Dog food varies widely in ingredients and quality. I doubt if anyone is going to be feeding the best kind of dog foods that are about $40/50lb. bag, since pig feed is much cheaper than that. So that basically leaves the Ol' Roy category, and the answer is no. For the reasons stated above, and also, did you know that traces of sodium pentobarbitol have shown up in dog food?  Know where that comes from?
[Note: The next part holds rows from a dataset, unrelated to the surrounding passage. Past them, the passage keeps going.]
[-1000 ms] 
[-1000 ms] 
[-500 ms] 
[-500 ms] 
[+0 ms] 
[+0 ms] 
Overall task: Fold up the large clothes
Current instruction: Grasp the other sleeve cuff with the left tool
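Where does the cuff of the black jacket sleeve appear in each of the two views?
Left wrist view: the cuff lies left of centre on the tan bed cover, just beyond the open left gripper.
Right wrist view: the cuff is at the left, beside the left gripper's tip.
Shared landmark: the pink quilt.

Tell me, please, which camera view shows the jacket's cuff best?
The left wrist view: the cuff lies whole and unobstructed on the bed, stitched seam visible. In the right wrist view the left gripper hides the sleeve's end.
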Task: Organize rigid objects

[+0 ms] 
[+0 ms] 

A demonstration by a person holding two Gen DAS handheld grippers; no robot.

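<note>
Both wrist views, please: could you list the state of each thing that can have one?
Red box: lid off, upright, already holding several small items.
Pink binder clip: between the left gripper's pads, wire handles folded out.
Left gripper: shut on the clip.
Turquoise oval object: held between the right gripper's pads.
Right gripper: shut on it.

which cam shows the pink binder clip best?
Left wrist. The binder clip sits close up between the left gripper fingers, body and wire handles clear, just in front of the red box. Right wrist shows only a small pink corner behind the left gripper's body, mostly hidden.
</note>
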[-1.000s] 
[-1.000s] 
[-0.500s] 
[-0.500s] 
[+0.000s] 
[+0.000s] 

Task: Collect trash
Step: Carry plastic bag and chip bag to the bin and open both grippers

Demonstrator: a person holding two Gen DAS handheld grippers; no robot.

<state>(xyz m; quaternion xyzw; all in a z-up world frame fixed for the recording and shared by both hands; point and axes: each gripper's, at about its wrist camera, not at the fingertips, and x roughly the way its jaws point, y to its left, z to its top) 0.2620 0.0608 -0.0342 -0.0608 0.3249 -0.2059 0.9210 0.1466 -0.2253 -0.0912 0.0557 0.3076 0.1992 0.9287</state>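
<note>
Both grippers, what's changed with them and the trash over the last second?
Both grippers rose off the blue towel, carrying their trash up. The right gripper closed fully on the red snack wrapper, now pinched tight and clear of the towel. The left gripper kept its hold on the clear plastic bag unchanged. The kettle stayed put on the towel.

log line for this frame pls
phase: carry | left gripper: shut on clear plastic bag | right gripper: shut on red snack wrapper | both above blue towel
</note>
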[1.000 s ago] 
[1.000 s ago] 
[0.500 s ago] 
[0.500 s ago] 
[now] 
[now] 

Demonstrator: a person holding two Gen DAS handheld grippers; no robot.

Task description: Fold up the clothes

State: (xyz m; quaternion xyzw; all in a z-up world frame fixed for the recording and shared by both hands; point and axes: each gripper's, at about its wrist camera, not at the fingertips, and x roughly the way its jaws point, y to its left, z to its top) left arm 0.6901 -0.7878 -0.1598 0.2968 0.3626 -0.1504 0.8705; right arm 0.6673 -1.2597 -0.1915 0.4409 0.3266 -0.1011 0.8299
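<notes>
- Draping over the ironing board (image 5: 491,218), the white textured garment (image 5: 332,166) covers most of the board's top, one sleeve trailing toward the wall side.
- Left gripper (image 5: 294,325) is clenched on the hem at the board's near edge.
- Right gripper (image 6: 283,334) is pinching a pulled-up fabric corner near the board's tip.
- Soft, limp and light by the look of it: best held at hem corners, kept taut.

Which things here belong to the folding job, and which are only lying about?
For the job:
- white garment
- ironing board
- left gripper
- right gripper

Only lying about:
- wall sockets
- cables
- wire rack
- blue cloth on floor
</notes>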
Rendering companies often pick up the dead remains of euthanized dogs and cats from lots of animal shelters. That's where. Still want to eat that?


----------



## RedneckPete (Aug 23, 2004)

What if I had an endless supply of good quality dog food (the $40 per bag kind, except for free) and had been feeding it to my three growers as fill in food for the last couple months. I have two pigs pushing 200lbs and one at about 150lbs. Do I need to switch their food, and will it do any good?

Pete


----------



## lasergrl (Nov 24, 2007)

I fed my pigs the expired dog and cat food from my work but it wasnt even close to the majority of the feed. I also wouldnt feed this in the last few weeks before slaughter.


----------



## fordson major (Jul 12, 2003)

been there, done that, worked out well!! 30+ years.


----------



## Rogo (Jan 1, 2006)

I'm considering a bit of dog food to add to the menu for the pigs. What I feed my dogs has no BHA, no BHT, no ethoxyquin, no soy, no corn, no wheat, no ingredients from overseas. The company has never had a recall. $18/40 pounds. Beef and lamb based. No pork. Sold in feed stores in just a few states.

The kibble is beak size and fed to my poultry, mixed with food grade diatomaceous earth (DE). I also feed hay and excess eggs and that's it. They roam free on the property so pick up insects, lizards, weeds and desert plant life growing wild. Fertility and egg laying are high. The hens lay eggs all year around with no added light and lay great for years before they slow down. They hatch healthy babies all year around.

Soooo, I'm thinking that perhaps the pigs might also benefit.


----------